Поутру мы увидали громаду зданий в восточном вкусе с легкими кровлями, решетками, башнями, террасами, разноцветными стеклами; все это, облитое ярким солнцем, казалось еще пестрее, еще блестящее. Направо от дворца виднелся памятник Дильара, над ним крест, осененный луной. Дильара значит утешение сердца. Она же названа поэтом Пушкиным Марией. Кто была Дильара — никому не известно, одни говорили — грузинка, другие — полька. Ходила она всегда под покрывалом, какой была веры — никто не знал{3}.
Среди двора за решеткой росли шелковица и кусты, или, скорее, деревья розанов, осыпанных белыми, желтыми, красными розами, от бледно-розовых до темно-пунцовых. Недалеко от памятника Дильара неумолкаемо струился фонтан, наполняя широкий мраморный бассейн водой холодной, чистой, здоровой. У этого бассейна мы умывались каждое утро и каждый вечер. Осмотревши двор, мы вошли в мечеть, она довольно велика, освещена окнами в два света с разноцветными стеклами. Внутри резная кафедра для муллы, с небольшим углублением вместо алтаря, перед ним теплились желтые и зеленые восковые свечи; лестница ведет на хоры, стены покрывают надписи из корана.
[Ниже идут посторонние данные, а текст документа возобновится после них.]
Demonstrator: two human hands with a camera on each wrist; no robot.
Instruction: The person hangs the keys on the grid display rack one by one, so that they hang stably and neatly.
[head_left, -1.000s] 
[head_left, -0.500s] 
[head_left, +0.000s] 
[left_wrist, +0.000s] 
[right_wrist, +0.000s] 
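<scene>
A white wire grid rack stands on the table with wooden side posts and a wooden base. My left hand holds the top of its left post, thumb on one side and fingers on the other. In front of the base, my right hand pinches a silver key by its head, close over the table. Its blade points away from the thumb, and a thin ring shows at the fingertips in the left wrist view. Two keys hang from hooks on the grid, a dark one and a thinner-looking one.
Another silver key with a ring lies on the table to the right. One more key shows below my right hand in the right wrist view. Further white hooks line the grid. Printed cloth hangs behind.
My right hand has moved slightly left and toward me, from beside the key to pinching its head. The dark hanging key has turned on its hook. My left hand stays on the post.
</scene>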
Около мечети ханское кладбище, там вокруг часовен, среди деревьев, цветов и грядок с огурцами, горохом и капуцинами разбросаны памятники ханов и знаменитых мусульман. На кладбище неугасимо горит подле Алкорана восковая свеча и дервиш читает молитвы.
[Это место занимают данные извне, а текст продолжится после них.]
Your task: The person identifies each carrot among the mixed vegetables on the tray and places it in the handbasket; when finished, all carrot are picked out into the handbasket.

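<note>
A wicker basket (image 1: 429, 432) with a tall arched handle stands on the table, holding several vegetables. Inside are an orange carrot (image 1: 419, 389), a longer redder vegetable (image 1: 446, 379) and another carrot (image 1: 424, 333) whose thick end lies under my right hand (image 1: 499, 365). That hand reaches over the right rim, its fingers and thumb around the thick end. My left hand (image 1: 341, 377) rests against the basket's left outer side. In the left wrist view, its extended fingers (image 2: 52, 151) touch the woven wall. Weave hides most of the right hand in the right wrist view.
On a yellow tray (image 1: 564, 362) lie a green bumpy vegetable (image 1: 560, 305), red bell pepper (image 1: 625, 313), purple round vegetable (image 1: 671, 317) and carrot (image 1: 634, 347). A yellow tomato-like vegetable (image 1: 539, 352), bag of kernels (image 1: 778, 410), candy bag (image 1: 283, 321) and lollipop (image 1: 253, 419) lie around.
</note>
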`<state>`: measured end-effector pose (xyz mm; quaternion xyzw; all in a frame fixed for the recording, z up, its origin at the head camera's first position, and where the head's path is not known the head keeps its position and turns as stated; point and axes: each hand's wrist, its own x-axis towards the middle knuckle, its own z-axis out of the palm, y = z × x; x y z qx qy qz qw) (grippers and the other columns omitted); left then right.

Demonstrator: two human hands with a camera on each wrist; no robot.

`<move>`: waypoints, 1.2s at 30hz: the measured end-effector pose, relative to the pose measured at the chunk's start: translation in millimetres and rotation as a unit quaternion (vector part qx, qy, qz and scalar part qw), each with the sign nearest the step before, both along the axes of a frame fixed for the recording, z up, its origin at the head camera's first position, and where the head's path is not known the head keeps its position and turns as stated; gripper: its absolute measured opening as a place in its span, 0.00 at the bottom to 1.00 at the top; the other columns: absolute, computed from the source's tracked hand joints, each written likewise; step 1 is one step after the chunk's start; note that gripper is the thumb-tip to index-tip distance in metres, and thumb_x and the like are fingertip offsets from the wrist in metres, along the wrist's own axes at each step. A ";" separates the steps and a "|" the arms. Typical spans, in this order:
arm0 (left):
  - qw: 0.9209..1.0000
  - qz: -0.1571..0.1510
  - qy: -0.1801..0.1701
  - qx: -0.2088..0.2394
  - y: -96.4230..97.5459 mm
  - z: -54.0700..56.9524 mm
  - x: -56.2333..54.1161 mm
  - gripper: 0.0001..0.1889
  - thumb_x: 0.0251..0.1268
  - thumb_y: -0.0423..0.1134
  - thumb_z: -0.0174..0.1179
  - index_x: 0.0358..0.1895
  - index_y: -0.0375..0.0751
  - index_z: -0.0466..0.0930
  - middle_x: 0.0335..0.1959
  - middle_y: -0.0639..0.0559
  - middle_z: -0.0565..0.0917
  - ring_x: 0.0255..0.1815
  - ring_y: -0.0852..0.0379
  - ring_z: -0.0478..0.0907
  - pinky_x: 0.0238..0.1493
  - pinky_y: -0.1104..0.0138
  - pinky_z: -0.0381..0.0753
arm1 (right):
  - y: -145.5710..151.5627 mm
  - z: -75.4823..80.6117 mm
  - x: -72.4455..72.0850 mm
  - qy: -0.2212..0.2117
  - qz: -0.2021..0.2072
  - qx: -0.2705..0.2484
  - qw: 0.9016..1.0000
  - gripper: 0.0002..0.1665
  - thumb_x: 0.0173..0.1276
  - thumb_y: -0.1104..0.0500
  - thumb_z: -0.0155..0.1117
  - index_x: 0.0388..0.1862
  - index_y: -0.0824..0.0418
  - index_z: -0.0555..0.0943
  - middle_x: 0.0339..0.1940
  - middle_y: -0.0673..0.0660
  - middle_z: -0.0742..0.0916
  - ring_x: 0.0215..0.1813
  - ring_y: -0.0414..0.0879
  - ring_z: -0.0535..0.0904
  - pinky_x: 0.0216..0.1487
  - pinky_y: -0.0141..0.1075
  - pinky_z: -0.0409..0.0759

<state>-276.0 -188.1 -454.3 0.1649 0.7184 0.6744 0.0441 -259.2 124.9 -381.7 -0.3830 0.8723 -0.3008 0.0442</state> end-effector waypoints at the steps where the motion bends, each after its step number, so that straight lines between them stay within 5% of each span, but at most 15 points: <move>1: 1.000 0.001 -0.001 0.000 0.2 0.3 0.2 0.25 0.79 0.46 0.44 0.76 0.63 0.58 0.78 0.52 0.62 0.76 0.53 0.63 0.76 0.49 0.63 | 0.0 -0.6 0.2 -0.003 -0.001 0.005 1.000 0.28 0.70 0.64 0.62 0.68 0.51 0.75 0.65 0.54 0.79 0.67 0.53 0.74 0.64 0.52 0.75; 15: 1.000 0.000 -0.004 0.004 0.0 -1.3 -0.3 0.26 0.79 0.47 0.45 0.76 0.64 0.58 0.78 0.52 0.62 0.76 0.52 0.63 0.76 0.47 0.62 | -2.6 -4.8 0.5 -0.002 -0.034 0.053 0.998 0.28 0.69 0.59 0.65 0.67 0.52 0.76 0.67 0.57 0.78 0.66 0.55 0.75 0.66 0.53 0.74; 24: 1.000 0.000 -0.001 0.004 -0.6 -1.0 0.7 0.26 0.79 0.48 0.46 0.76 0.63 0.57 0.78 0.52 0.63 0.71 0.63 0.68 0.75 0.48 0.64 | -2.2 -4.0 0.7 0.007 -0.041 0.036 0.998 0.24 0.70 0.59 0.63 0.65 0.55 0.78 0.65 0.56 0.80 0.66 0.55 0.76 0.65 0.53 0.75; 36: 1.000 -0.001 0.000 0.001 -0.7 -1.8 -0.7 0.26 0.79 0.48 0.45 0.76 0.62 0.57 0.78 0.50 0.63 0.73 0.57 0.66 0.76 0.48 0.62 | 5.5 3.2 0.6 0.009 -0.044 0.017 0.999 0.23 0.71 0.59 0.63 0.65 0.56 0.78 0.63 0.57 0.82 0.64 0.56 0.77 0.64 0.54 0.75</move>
Парадным входом с украшениями, надписями и с двуглавым орлом мы вошли в сени дворца. Из сеней широкая лестница ведет в верхние комнаты. Прямо фонтан Каплан Гирея{4}, налево слышалось, как фонтан слез роняет каплями воду в белую мраморную чашу, из чаши потоком льется на пол, скрывается под него и выбегает струями из других водометов, освежает душные комнаты, кропит цветы и снова убегает под землю. Из сеней вход в комнату государственного совета, там хан за решеткой невидимо присутствовал при решении дел его сановниками. Однажды я срисовывала внутренность комнаты совета, как увидала за своим стулом высокого белокурого молодого человека, который, смотря на мой рисунок, указал мне его недостатки. Это был Айвазовский. Он приехал в Бахчисарай с двумя сестрами и с старушкой матерью, за которой ухаживал с трогательной нежностию. Они заняли комнаты во дворце, рядом с нами, познакомились с Вадимом, и, пока были в Бахчисарае, видались с нами каждый день. Я помню, как юный художник, утрами, выносил на террасу большое кресло, усаживал в него свою старушку мать, ставил у ее ног скамеечку и садился на нее, а сестры распоряжались на террасе чаем.
Ко дворцу присоединяется несколько двориков, цветников и сады, в которых зеленеют шелковицы, осыпанные белыми, розовыми и черными ягодами, деревья грецких орехов, яворы, вишни, персики, тополи, винные ягоды, пропасть роз, плетется виноград, слышится шум фонтанов и льется вода. Здесь вы на Востоке: самый воздух навевает негу и располагает к бездействию.